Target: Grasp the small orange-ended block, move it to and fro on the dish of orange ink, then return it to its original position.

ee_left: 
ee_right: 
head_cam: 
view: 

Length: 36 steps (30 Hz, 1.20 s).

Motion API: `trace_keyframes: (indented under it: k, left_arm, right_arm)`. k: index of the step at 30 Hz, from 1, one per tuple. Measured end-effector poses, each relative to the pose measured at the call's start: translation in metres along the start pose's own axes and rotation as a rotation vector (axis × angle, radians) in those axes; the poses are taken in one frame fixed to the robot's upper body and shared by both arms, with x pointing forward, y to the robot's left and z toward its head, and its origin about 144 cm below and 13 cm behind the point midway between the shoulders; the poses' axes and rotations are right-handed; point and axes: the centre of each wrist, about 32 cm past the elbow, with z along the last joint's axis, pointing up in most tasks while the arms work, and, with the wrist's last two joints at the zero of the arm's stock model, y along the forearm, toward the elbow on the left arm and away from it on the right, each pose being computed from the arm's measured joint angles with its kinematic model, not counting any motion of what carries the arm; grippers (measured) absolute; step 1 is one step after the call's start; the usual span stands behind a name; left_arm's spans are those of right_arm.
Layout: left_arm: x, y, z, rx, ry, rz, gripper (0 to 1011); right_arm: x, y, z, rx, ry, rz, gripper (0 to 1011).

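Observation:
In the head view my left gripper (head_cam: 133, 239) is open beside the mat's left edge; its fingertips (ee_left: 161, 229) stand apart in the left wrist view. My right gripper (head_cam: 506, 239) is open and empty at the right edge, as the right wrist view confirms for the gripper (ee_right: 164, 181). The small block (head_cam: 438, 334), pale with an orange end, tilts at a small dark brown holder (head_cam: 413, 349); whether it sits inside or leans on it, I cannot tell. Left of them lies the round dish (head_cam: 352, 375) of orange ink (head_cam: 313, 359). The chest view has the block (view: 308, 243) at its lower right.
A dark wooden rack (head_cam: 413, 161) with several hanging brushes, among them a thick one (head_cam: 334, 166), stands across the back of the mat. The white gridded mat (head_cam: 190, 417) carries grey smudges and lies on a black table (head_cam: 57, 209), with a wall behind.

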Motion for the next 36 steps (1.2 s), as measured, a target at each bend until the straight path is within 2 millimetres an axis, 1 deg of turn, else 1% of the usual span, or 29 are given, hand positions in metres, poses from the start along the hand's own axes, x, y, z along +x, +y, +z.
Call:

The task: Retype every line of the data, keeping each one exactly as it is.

Exercise response:
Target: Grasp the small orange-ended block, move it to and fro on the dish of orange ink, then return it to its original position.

ee_left: 
ee_right: 
head_cam: 
view: 

Length: 36 steps (30 Hz, 1.20 s).

Motion API: `trace_keyframes: (indented under it: k, left_arm, right_arm)`. k: index of the step at 30 Hz, from 1, one per tuple. Measured end-effector poses, each relative to the pose measured at the call's start: translation in metres along the start pose's own axes and rotation as a rotation vector (axis × angle, radians) in those axes; the poses are taken in one frame fixed to the robot's upper body and shared by both arms, with x pointing forward, y to the robot's left and z toward its head, and its origin about 144 cm below and 13 cm behind the point midway between the shoulders; the poses' axes and rotations are right-handed; point and axes: the centre of each wrist, about 32 cm past the elbow, with z along the last joint's axis, pointing up in most tasks while the arms work, and, with the wrist's last two joints at the zero of the arm's stock model, y along the forearm, toward the elbow on the left arm and away from it on the right, each pose being computed from the arm's measured joint angles with its kinematic model, not counting any motion of what carries the arm; grippers (measured) absolute; step 1 is one step after the call's start; the usual span stands behind a name; left_arm's spans are those of right_arm.
Layout: left_arm: x, y, z, rx, ry, rz, gripper (0 to 1011); right_arm: x, y, z, rx, ry, rz, gripper (0 to 1011).

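Observation:
In the head view my left gripper (head_cam: 133, 239) is open beside the mat's left edge; its fingertips (ee_left: 161, 229) stand apart in the left wrist view. My right gripper (head_cam: 506, 239) is open and empty at the right edge, as the right wrist view confirms for the gripper (ee_right: 164, 181). The small block (head_cam: 438, 334), pale with an orange end, tilts at a small dark brown holder (head_cam: 413, 349); whether it sits inside or leans on it, I cannot tell. Left of them lies the round dish (head_cam: 352, 375) of orange ink (head_cam: 313, 359). The chest view has the block (view: 308, 243) at its lower right.
A dark wooden rack (head_cam: 413, 161) with several hanging brushes, among them a thick one (head_cam: 334, 166), stands across the back of the mat. The white gridded mat (head_cam: 190, 417) carries grey smudges and lies on a black table (head_cam: 57, 209), with a wall behind.
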
Motion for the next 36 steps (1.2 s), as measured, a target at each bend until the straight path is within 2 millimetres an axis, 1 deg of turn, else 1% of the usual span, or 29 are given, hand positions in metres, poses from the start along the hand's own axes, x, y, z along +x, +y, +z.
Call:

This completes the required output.